O país virou um destino prioritário para as maisons globais justamente no momento em que a demanda por luxo desacelera em mercados tradicionais, como China e Europa.
Para se ter ideia, o mercado de luxo brasileiro cresceu, em média, 12% ao ano entre 2022 e 2024. O crescimento foi quatro vezes maior do que o ritmo global no mesmo período.

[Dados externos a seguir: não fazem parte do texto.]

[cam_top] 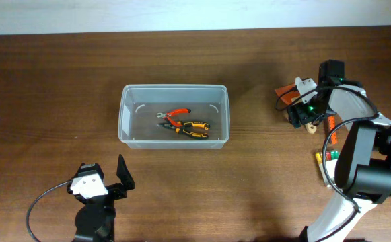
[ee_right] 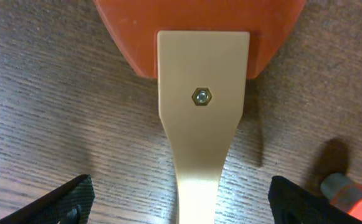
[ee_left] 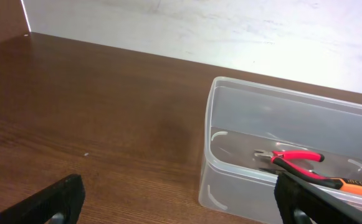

Depois de fechar 2024 em R$ 98 bilhões, o setor avançou cerca de 7% em 2025, próximo aos R$ 105 bilhões. A projeção para este ano é de chegar a R$ 130 bilhões.
O que está por trás disso? O principal motivo é que o mercado de luxo nunca esteve tão aquecido por aqui. Entre 2014 e 2022, o número de brasileiros com alto poder aquisitivo praticamente dobrou, saltando de 730 mil para 1,3 milhão.
Ainda assim, o crescimento não é uniforme. Estima-se que neste ano, os bens físicos de luxo tenham uma alta de apenas 2%, enquanto experiências de alto padrão, como viagens e gastronomia, devem crescer até 7%.
O Brasil já viveu um ciclo parecido há pouco mais de uma década, quando marcas do grupo Richemont abriram butiques, que depois fecharam com a crise econômica.
Desta vez, o setor aponta como diferencial a consolidação de grupos como a JHSF — que reúnem varejo, hotelaria e incorporação — para sustentar as operações das grifes no país.